Ask your team for their input on solving your business challenges and problems. They’ll always come through with solutions!

When I am caught in the whirlwind of life, I am guilty of succumbing to reactive thinking with my lizard brain: The answer is “out there!”   I become victim-minded and default to these “if only” character flaws:

  • If only I could find another clinician to be able to hit the numbers set for the year…
  • If only I had a better CRM Customer Relationship Management  program…
  • If only these patients would come to their appointments… 
  • If only I was like “that or this person;”  they have it all together…

In my Dec 9th blog post I wrote about parkinson’s law:

Parkinson’s Law is the old adage that work expands to fill the time allotted. Put simply, the amount of work required adjusts (usually increasing) to the time available for its completion.  If you have one week to organize the garage it will take one week.  If you have two days to organize the garage it will only take you two days.

If you apply this law to a problem you are facing in front of you right now, you will come up with a solution. I have an incredible team, great technology, a great facility. We can solve this problem right here, right now!!!!!  WE WILL!  YOU WILL! 

Bring this challenge  (I like to call it an opportunity) to your team; “Guys, we need your help.”  

Here is an example of a problem I brought to our team this week:  

We were evaluating our patient volume and income and we are about 12% below our goal.   We have an incredible marketer, Faye Harrison, who has been doing a tremendous job.  We have more referrals than ever coming across our fax machine.  But we are not seeing a noticeable change in our patients per week. For the last four weeks, our numbers have been flat.  We have concluded that our current team of clinicians are at capacity.  I see patients 12 hours a week so I can focus on the business, leadership, vision-casting, content-creation, systems and meeting with key leaders of our team.  I am commited to this schedule. We have been trying to hire two new clinicians and have not yet found the right potential candidates.

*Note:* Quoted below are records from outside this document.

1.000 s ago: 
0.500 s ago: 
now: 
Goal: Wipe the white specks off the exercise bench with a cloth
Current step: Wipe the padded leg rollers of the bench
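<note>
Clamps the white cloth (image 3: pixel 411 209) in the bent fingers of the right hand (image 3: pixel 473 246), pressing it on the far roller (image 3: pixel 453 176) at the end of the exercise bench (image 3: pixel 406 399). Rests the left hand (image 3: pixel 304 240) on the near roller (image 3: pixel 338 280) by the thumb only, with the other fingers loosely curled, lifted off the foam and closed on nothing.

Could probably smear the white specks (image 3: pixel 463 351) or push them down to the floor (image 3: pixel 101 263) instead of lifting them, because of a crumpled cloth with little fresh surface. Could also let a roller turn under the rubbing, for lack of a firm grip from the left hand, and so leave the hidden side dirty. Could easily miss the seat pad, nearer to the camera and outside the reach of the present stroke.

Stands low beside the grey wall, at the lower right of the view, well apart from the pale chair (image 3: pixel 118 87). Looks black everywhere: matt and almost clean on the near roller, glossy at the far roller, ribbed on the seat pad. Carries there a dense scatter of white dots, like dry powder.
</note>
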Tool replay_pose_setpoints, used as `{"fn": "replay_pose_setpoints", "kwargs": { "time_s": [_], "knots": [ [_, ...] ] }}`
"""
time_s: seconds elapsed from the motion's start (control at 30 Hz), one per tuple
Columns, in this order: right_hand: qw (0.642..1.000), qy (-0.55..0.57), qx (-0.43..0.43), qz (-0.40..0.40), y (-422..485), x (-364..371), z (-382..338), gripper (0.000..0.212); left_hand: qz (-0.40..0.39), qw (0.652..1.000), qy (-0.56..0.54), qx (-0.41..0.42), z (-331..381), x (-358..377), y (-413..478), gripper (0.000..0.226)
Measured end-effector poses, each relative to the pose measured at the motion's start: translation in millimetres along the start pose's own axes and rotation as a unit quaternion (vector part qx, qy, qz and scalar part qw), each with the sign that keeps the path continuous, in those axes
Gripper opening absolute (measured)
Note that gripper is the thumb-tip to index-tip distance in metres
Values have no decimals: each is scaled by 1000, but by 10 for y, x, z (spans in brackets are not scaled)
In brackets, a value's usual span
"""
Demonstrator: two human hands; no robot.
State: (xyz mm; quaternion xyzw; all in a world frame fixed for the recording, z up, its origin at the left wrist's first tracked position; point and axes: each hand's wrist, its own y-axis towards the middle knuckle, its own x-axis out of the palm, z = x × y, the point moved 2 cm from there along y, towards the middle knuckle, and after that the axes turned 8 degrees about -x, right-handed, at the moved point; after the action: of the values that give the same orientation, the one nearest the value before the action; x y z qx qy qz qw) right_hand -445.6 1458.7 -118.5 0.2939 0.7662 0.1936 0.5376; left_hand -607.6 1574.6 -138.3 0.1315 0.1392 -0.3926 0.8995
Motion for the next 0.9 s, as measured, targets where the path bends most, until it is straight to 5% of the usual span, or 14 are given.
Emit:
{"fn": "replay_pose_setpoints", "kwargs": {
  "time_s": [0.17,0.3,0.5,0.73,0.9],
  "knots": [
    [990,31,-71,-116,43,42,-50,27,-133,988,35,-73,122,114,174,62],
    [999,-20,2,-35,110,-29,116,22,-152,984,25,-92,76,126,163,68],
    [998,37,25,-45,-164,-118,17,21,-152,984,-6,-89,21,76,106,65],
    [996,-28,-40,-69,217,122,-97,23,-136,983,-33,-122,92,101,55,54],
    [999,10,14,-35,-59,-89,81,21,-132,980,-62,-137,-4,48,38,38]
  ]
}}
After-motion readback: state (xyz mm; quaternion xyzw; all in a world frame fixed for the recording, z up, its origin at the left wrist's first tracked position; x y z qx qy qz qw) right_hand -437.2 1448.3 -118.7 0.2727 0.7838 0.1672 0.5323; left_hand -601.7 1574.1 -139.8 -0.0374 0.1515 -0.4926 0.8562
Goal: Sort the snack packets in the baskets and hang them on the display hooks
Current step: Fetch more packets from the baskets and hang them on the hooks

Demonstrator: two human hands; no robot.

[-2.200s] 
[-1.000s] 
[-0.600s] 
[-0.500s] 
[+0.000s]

So, we put our heads together and came up with solutions. We have two doctorate students on rotation with us for 12 weeks. Part of their training dictates that they develop their own caseloads.  This will make up the shortfall in patient visits temporarily.  One of our clinicians expressed interest in being trained in our pelvic floor specialty, which is in dire need of more help.  The office suggested that we text patients instead of calling them when their doctor sends a referral – and we are now getting better responses.  Our team said they would like to work more  if we extend to later weekday hours and Saturday hours.

Tell yourself, “We have the tools, the knowledge and the people to solve this problem! Now let’s put our heads together and do it!!”   

We don’t have problems; we have opportunities waiting to be discovered!